What is expected | The line that contains "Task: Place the" marks the start. Output it and all remaining lines exactly, through the final line of the listing.
********
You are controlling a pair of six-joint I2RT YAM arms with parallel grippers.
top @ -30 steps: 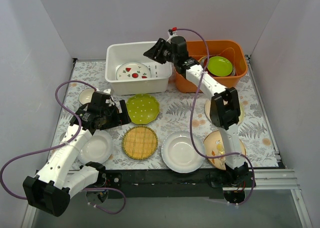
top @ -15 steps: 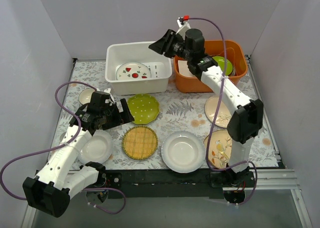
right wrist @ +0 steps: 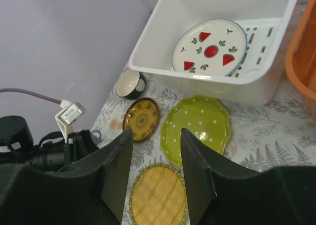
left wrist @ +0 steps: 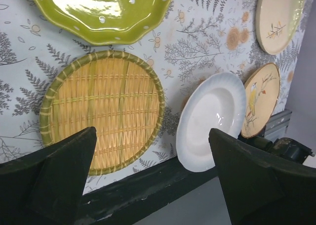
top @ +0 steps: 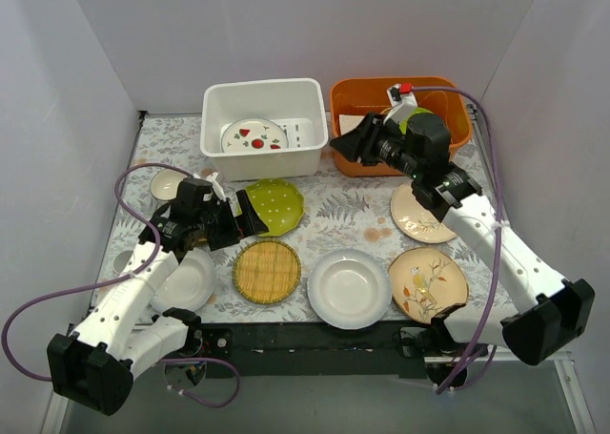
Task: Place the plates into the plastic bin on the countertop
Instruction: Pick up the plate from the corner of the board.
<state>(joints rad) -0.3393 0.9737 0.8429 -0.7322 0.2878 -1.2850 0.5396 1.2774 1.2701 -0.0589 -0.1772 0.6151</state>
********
Solution for this exercise |
Task: Place the plates into the plastic bin on the countertop
Instruction: Pick up the plate from the corner of the board.
<state>(joints rad) -0.3393 0.9737 0.8429 -0.7322 0.2878 -1.2850 0.5396 1.2774 1.2701 -0.0589 -0.1772 0.6151</state>

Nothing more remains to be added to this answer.